#### [YOUR INSTRUCTIONS]
Scan the material for the word "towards" and return every matching line.

#### [DATA LISTING]
-------

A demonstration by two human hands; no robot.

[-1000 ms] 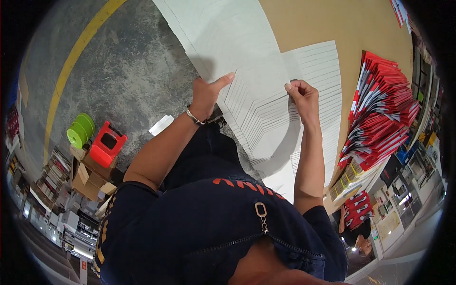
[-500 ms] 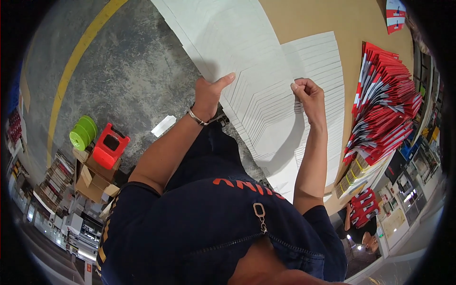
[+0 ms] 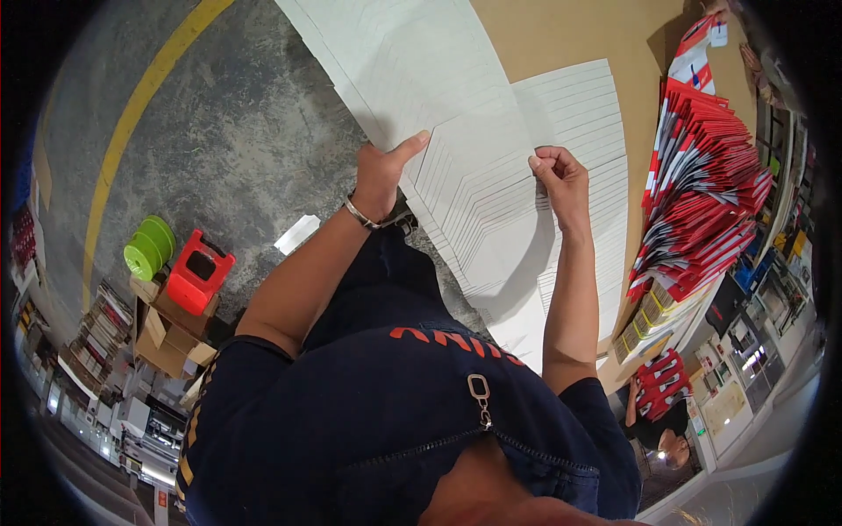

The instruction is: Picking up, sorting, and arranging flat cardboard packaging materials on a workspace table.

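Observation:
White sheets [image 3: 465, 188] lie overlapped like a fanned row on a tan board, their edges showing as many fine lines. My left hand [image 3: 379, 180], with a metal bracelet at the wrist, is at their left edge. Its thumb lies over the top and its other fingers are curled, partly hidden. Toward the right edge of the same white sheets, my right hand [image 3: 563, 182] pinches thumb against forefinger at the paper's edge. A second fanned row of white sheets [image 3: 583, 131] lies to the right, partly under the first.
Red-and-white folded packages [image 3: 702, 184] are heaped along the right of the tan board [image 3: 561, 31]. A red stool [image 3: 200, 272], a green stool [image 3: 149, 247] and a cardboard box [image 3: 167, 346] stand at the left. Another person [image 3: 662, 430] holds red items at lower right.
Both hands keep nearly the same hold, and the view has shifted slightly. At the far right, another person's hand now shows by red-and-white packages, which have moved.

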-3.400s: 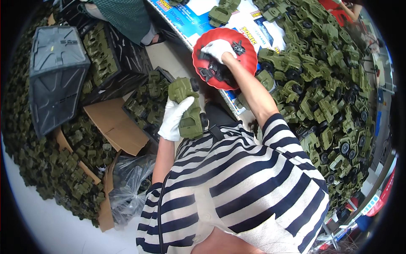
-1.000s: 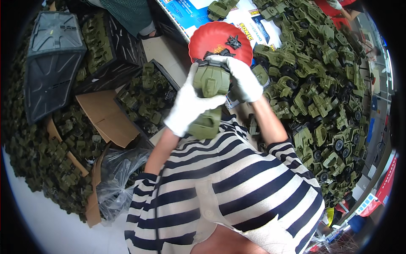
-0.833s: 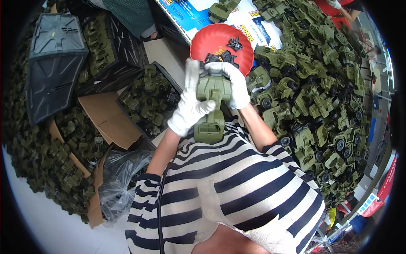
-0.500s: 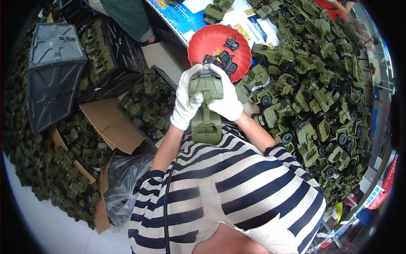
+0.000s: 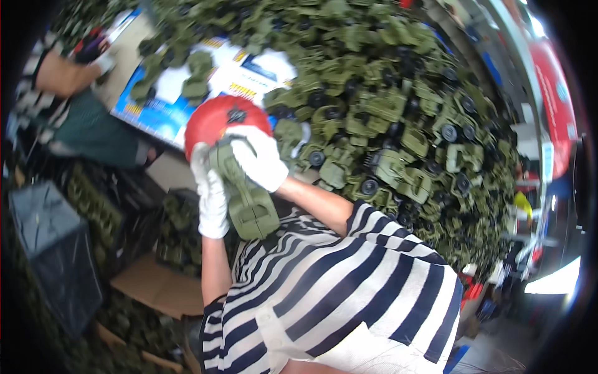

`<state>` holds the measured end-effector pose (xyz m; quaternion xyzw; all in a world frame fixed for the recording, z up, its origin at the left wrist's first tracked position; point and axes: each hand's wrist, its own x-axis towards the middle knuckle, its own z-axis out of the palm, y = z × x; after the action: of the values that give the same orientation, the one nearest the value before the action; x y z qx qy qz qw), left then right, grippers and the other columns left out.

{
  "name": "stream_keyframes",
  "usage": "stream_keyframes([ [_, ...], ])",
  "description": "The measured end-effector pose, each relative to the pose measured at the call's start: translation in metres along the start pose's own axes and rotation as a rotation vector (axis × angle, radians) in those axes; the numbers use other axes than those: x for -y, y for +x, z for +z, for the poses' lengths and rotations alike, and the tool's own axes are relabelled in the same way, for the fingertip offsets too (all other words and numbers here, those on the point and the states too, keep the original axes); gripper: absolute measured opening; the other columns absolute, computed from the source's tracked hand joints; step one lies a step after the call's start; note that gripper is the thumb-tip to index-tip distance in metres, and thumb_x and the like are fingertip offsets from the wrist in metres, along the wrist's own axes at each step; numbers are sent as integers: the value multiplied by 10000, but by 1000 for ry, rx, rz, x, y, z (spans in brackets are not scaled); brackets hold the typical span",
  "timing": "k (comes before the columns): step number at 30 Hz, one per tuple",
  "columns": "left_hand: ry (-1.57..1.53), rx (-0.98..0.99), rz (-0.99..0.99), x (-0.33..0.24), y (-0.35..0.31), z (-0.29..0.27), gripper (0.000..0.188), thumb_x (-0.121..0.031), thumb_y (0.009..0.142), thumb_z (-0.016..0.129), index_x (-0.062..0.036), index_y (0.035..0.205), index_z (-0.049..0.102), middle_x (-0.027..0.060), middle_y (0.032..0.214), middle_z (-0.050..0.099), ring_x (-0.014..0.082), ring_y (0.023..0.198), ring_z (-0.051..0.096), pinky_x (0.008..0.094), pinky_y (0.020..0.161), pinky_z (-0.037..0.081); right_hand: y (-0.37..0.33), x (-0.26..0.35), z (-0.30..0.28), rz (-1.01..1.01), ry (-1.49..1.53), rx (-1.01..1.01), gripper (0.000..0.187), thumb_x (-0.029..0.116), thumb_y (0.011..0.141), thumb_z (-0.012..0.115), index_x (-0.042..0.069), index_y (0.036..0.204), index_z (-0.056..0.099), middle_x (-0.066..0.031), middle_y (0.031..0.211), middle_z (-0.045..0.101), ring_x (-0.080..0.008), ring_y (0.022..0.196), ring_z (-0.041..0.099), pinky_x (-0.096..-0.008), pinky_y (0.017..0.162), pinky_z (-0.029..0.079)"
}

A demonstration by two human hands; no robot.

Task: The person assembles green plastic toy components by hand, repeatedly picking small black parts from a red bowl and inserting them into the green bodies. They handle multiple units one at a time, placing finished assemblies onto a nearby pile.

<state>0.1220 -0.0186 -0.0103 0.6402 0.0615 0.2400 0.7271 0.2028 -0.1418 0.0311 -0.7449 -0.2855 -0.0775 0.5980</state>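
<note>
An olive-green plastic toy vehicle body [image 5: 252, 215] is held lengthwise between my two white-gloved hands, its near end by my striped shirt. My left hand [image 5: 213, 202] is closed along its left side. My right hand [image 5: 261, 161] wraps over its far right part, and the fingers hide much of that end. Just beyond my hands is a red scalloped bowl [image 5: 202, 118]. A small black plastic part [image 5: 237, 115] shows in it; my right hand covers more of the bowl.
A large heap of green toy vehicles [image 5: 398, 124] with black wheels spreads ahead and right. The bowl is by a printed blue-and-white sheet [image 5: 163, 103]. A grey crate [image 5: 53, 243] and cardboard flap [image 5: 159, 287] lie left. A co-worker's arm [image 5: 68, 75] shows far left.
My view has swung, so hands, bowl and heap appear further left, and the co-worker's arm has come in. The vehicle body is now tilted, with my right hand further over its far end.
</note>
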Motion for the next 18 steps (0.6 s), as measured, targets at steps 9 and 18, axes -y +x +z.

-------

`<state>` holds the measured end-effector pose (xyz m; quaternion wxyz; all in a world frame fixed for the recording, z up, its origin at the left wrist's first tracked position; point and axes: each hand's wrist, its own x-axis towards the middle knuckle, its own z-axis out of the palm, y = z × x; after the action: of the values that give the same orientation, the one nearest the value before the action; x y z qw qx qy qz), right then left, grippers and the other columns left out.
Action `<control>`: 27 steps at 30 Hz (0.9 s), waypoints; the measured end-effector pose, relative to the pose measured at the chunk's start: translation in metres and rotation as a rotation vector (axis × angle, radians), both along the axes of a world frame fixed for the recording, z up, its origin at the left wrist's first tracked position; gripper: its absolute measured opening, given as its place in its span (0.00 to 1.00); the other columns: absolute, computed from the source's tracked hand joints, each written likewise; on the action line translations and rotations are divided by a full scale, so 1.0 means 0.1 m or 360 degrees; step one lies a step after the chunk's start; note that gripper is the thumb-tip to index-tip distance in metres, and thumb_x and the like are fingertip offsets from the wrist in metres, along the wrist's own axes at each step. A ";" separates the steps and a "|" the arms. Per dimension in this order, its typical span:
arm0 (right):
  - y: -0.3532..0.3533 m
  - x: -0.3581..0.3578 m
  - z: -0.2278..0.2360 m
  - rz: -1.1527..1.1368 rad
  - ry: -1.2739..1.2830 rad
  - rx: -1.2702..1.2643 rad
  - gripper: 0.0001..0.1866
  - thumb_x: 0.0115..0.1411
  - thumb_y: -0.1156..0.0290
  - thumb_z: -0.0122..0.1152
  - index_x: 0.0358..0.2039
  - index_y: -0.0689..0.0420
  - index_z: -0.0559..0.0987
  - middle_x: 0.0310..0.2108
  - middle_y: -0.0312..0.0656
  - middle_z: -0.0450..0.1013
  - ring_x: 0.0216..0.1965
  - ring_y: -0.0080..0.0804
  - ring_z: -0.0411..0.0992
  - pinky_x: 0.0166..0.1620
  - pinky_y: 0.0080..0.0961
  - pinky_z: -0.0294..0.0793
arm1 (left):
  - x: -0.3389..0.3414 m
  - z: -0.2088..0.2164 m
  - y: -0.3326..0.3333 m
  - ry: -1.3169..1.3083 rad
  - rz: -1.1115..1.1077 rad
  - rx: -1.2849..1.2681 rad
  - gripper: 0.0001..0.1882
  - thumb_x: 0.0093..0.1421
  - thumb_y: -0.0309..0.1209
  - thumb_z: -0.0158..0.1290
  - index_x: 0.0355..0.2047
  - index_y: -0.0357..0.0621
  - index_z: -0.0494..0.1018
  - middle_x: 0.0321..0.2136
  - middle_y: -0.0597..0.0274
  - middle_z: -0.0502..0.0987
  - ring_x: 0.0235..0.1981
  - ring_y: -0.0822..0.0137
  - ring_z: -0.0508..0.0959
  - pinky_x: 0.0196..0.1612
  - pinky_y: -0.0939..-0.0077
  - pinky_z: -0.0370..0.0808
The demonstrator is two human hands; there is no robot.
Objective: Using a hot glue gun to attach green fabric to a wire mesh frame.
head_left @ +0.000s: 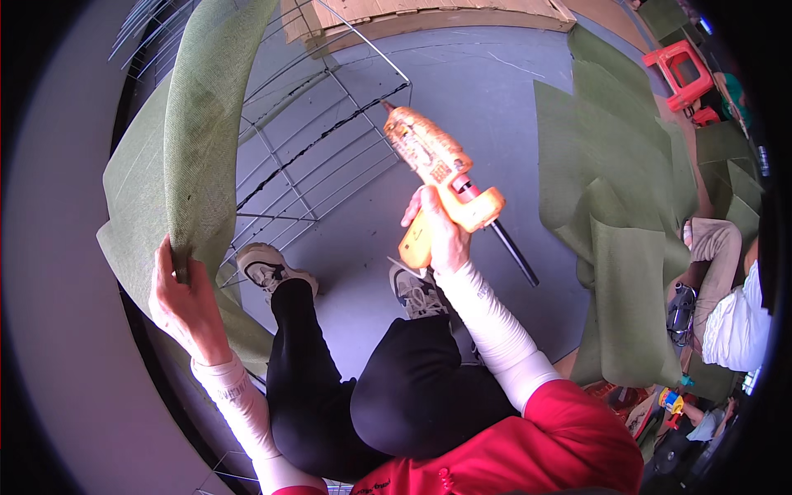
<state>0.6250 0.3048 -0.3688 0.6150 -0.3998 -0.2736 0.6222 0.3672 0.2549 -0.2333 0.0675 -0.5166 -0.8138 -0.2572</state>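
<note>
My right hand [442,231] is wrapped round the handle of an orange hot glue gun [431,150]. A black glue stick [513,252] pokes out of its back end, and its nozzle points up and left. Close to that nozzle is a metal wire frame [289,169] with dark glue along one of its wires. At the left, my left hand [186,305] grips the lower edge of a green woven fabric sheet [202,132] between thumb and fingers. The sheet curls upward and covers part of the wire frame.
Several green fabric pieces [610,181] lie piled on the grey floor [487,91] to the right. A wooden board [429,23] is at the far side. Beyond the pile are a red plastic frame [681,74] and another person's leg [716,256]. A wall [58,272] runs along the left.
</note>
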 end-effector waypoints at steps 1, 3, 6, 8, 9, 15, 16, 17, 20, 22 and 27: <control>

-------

#### [EXERCISE ANSWER]
`<state>` holds the measured end-effector pose (xyz m; quaternion xyzw; all in a world frame fixed for the recording, z up, its origin at the left wrist's first tracked position; point and axes: each hand's wrist, its own x-axis towards the middle knuckle, its own z-axis out of the palm, y = z × x; after the action: of the values that give the same orientation, the one nearest the value before the action; x y z qx qy qz qw), left then right, grippers and the other columns left out.
`<state>` holds the measured end-effector pose (xyz m; quaternion wxyz; all in a world frame fixed for the recording, z up, its origin at the left wrist's first tracked position; point and axes: each hand's wrist, its own x-axis towards the middle knuckle, its own z-axis out of the palm, y = z × x; after the action: of the values that give the same orientation, the one nearest the value before the action; x y z qw qx qy qz), right then left, grippers and the other columns left out.

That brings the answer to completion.